Not much in terms of demos, but the core technology is all pretty much done. Plugins for FireFox (NPAPI-based) and IE work so that you can set breakpoints in Visual Studio. Web-mode does a decent job of optimizing right now because it does method dependency analysis.
No, we don't and i never said we did - but articles summarising the points that are already present as summaries in the GWT 2.0 release notes definitely do not add anything to the discourse.
When I first started looking to do more dynamic web applications, I was convinced that toolkits like GWT and Echo2 where they way to go but I was reasoning from a Java developers perspective. It makes the job of a Java developer easier, while adding complexity to the task of the designer. This is all well and good when you have a 1-5 man team of experienced Java developers.
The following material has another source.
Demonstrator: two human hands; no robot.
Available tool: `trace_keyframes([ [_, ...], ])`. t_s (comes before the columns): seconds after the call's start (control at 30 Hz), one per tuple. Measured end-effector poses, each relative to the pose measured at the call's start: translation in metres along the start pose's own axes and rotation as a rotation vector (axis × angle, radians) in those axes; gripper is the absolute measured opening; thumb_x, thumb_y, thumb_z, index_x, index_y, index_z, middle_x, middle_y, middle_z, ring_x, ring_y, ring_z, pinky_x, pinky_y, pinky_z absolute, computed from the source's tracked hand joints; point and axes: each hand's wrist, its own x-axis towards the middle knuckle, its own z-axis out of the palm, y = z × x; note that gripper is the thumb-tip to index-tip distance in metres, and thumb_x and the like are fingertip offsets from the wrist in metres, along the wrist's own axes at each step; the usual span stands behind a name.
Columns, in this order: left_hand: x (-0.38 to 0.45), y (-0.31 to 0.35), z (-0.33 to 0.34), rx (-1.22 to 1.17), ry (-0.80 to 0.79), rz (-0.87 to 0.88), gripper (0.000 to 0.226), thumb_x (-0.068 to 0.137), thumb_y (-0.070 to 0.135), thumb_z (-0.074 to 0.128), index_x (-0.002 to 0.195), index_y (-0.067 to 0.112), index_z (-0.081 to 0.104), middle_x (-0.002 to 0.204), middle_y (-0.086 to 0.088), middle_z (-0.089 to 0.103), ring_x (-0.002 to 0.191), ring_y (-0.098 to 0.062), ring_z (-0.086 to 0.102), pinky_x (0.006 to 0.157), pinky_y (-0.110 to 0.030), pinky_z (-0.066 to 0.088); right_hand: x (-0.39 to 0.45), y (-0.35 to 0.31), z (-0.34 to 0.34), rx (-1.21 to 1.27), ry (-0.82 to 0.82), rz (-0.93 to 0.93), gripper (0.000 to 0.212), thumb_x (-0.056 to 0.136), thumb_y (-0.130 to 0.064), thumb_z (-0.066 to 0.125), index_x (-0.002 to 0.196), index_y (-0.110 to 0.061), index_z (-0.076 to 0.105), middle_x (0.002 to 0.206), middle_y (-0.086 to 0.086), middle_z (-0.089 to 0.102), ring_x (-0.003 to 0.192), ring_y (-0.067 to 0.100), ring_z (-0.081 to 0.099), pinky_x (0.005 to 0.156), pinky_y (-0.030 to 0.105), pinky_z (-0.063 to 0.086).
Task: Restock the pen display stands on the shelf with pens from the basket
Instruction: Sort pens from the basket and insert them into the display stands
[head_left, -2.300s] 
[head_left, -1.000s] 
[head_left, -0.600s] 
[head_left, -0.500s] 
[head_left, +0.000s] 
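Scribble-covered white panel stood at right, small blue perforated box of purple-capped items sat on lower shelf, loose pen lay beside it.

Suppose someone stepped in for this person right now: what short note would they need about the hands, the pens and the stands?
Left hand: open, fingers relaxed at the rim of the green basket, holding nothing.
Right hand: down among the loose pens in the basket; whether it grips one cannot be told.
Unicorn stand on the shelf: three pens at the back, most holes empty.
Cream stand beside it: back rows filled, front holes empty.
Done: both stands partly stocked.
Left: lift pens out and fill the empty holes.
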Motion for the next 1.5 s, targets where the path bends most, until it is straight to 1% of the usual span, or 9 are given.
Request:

I now prefer to use Java (Ruby, C, whatever) to write business logic services on the server and use HTML, css and JavaScript on the client. by writing a UI controller in JavaScript that gets embedded into the HTML file via a script tag it gives very clean separation of HTML, CSS and code this allows a large team to work very productively. Designers work in HTML, CSS. UX developers work in pure JavaScript and business domain developers work in their language of choice.
This coupled with a CMS has allowed us to abandon the kludge of a server side document scripting language (asp, jsp, php) entirely and significantly reduced the complexity of delivering a web application.